Repeat the material exactly, leaving no line out.

——————

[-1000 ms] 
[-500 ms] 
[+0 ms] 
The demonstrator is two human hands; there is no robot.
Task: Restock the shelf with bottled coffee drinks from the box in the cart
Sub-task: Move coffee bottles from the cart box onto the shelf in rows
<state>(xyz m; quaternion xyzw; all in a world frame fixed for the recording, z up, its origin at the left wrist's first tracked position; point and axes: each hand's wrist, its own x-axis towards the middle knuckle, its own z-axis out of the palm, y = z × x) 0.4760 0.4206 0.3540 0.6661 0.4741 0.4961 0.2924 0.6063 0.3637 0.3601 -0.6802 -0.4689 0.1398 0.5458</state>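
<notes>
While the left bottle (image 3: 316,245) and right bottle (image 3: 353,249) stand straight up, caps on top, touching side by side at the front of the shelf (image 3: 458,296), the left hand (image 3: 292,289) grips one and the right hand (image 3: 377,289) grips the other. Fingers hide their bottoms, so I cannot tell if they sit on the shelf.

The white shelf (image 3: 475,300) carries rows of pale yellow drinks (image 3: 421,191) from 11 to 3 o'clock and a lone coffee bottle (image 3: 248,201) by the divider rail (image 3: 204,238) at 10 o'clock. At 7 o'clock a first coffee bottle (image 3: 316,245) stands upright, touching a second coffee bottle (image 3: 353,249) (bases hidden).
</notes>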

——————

Solved exercise
[-1000 ms] 
[-500 ms] 
[+0 ms] 
The demonstrator is two human hands; there is no robot.
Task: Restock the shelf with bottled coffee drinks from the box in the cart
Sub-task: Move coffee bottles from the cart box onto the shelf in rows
<state>(xyz m; quaternion xyzw; all in a world frame fixed for the recording, z up, its origin at the left wrist's first tracked position; point and axes: each hand's wrist, its own x-axis towards the middle knuckle, its own z-axis out of the palm, y = z × x) 0.4760 0.4206 0.3540 0.6661 0.4741 0.4961 0.2924 0.6063 0.3637 0.3601 -0.6802 -0.4689 0.1398 0.5458</state>
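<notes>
While the left bottle (image 3: 316,245) and right bottle (image 3: 353,249) stand straight up, caps on top, touching side by side at the front of the shelf (image 3: 458,296), the left hand (image 3: 292,289) grips one and the right hand (image 3: 377,289) grips the other. Fingers hide their bottoms, so I cannot tell if they sit on the shelf.

The white shelf (image 3: 475,300) carries rows of pale yellow drinks (image 3: 421,191) from 11 to 3 o'clock and a lone coffee bottle (image 3: 248,201) by the divider rail (image 3: 204,238) at 10 o'clock. At 7 o'clock a first coffee bottle (image 3: 316,245) stands upright, touching a second coffee bottle (image 3: 353,249) (bases hidden).
</notes>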

What was asked for in the exercise is now done.